Pnet2Qmat: Makes an augmented Q-matrix from a collection of...
In ralmond/Peanut: Parameterized Bayesian Networks, Abstract Classes

Pnet2Qmat

R Documentation

Makes an augmented Q-matrix from a collection of parameterized nets

Description

In augmented Q-matrix, there is a set of rows for each Pnode which describes the conditional probability table for that node in terms of the model parameters (see BuildTable). As the Pnodes could potentially come from multiple nets, the key for the table is (“Model”, “Node”). As there are multiple rows per node, “State” is the third part of the key.

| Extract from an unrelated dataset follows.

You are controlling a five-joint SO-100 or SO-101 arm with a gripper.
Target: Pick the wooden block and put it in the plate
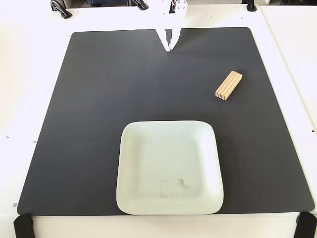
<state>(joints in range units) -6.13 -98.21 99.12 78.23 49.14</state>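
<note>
View: a fixed camera looked down on the table from the near side.
Table (29, 74): white, and most of it was covered by a mat.
Mat (99, 109): dark grey, almost square, flat on the table; its far edge seemed narrower than its near edge in this view.
Gripper (169, 47): white, it entered from the top edge of the picture, a little right of the middle, and pointed down over the far part of the mat.
Fingers (164, 37): the two tips came together in one narrow point; no gap was visible between them, and nothing was between them.
Block (229, 86): it lay on the mat in the right part of the picture, turned diagonally, with the striped end facing the camera. It was well apart from the gripper and touched nothing else.
Plate (168, 128): pale, square with round corners, it stood on the near middle part of the mat. No object lay in it. A small brownish smudge was on its bottom, near the front.
Block and plate: apart; the block was beyond the far right corner of the plate, with bare mat between them.
Clamps (60, 8): dark ones sat at the far edge of the table, and dark pieces were also at both near corners.
</note>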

The function Pnet2 creates an augmented Q-matrix out of a collection of Pnodes, possibly spanning multiple Pnets.

Usage

Pnet2Qmat(obs, prof, defaultRule = "Compensatory", defaultLink = "partialCredit", 
          defaultAlpha = 1, defaultBeta = NULL, defaultLinkScale = NULL, debug = TRUE)

Arguments

`obs`	A list of observable `Pnode` objects. These could span multiple `Pnet` objects. Each element of this list will corresponded to one or more rows in the output `Q`-matrix.
`prof`	A list of proficiency `Pnode`s. These are the parents of the `Pnode`s in the `obs` list. Usually, these are all in a central proficiency or hub model.
`defaultRule`	This should be a character scalar giving the name of a CPTtools combination rule (see `Compensatory`).
`defaultLink`	This should be a character scalar giving the name of a CPTtools link function (see `partialCredit`).
`defaultAlpha`	A numeric scalar giving the default value for slope parameters.
`defaultBeta`	A numeric scalar giving the default value for difficulty (negative intercept) parameters.
`defaultLinkScale`	A positive number which gives the default value for the link scale parameter.
`debug`	A logical value. If true, extra information will be printed during process of building the Pnet.

Details

A Q-matrix is a 0-1 matrix which describes which proficiency (latent) variables are connected to which observable outcome variables; q_{jk}=1 if and only if proficiency variable k is a parent of observable variable j. Almond (2010) suggested that augmenting the Q-matrix with additional columns representing the combination rules (PnodeRules), link function (PnodeLink), link scale parameter (if needed, PnodeLinkScale) and difficulty parameters (PnodeBetas). The discrimination parameters (PnodeAlphas) could be overloaded with the Q-matrix, with non-zero parameters in places where there were 1's in the Q-matrix.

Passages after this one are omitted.